-
業種・地域から探す
リチウムイオン電池&全固体電池の材料と試験・製造装置
二次電池の主流であるリチウムイオン電池(LiB)は、エネルギー密度や出力密度が高く、繰り返し(サイクル)寿命が長いなどのメリットを持つ。また全固体電池はより高性能かつ小型で難燃性・不燃性に優れ、次世代二次電池として量産化が期待されている。二次電池に関する素材や製造装置、試験装置・サービスなどを扱う企業は、製品・技術の開発や生産・受託体制の増強に取り組む。
カーボンニュートラル実現
カーボンニュートラル(温室効果ガス排出量実質ゼロ)実現に向けた潮流や再生可能エネルギーの普及、電動車(xEV)の利用拡大などを背景に、LiBの世界市場規模は拡大傾向にある。我々の生活において必要不可欠となっている一方で、夏場はモバイルバッテリーなどLiB搭載製品の発火事故が多数報告されている。
また電解質を含む全ての材料が固体で構成された全固体電池は、実用化に向けて研究・開発が進む。全固体電池は温度変化に強く、発火のリスクが少ない。また、さらなる急速充電の実現など、性能の向上においても注目されている。
製品評価技術基盤機構(NITE)は2024年3月、硫化水素ガスの処理ができ、硫化物系全固体電池などの試験を安全に行える「先端技術評価実験棟(NLAB MIDDLE チャンバー)」を大阪事業所内に新設した。今年2月には全固体電池の挙動確認のための試験を、企業と共同で初めて実施。今後も全固体電池の試験手順や安全対策などの知見を深め、民間試験所では実施が難しい試験需要に対応していく。
グラフェン EVに標準/SPAN ドローン適用
ADEKAは二次電池の性能向上に貢献する素材「アデカアメランサシリーズ」の開発を強化している。グラフェンとSPAN(硫黄変性ポリアクリロニトリル)の2種類をそろえる。
-
ADEKAのグラフェンは急速充電やサイクル寿命の延長に寄与する(ADEKA提供)
グラフェンはLiBの電極で使われる導電助剤。一般的に用いられるカーボンブラックやカーボンナノチューブと併用することで電極抵抗を下げ、急速充電やサイクル寿命の延長に寄与する。
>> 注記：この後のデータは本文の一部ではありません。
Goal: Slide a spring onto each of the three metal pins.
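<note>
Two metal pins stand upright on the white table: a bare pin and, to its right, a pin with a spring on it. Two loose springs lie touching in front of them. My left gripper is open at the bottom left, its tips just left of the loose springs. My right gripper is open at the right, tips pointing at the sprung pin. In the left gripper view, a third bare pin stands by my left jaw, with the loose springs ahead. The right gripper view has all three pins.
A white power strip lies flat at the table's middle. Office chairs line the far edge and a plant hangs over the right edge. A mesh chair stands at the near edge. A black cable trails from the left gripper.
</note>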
一般的なグラフェンは層が薄く、折れやしわ、穴などがあるものも多いが、同社のグラフェンは分厚くて大きな板状をしており、欠陥が少ない。品質がよく大量生産にも耐えられ、産業用に使いやすいグラフェンを開発した。
メインターゲットは電気自動車(EV)分野を考えており、EVの急速充電や中古車としての再利用などのニーズに応える。量産化の体制は整っており、今後は電池メーカーの具体的な要求に合わせて調整し、電池に組み込んだ後の評価を進めていく。
-
ADEKAのSPANを用いた二次電池。軽量で、飛行体分野への応用が期待される(ADEKA提供)
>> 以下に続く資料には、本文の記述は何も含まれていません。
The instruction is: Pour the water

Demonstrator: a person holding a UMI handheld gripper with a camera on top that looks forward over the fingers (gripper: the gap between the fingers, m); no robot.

SPANは次世代二次電池として開発が進むリチウム硫黄電池や全固体電池向けの正極活物質。入手しやすい硫黄を使うため、サステナブルな素材だ。
SPANと樹脂箔(はく)による正極で試作した二次電池「軽量Li-SPAN/樹脂箔パウチセル」は、試験において重量エネルギー密度が最大で1キログラム当たり552ワット時に達し、現行LiBの値を大きく上回った。また満充電状態の試作セルに鉄クギを刺しても、発煙・発火が起こらないことも実証された。二次電池の軽量化や安全性・実用性の向上に貢献する素材として、ドローンなど飛行体分野への適用が期待される。
経産省 3万人育成計画
経済産業省は22年8月に発表した「蓄電池産業戦略」の中で、30年までに蓄電池のサプライチェーン(供給網)全体で3万人の関連人材を育成する目標を示した。
これを受け、産学官が所属する「関西蓄電池人材育成等コンソーシアム」は、蓄電池関連産業が集積する関西エリアにおいて、バッテリー人材の育成・確保の推進に取り組む。学生や社会人向けの教育プログラムの作成・提供や、バッテリー産業の機運醸成のための広報などを行っており、今後も取り組みを拡充していく。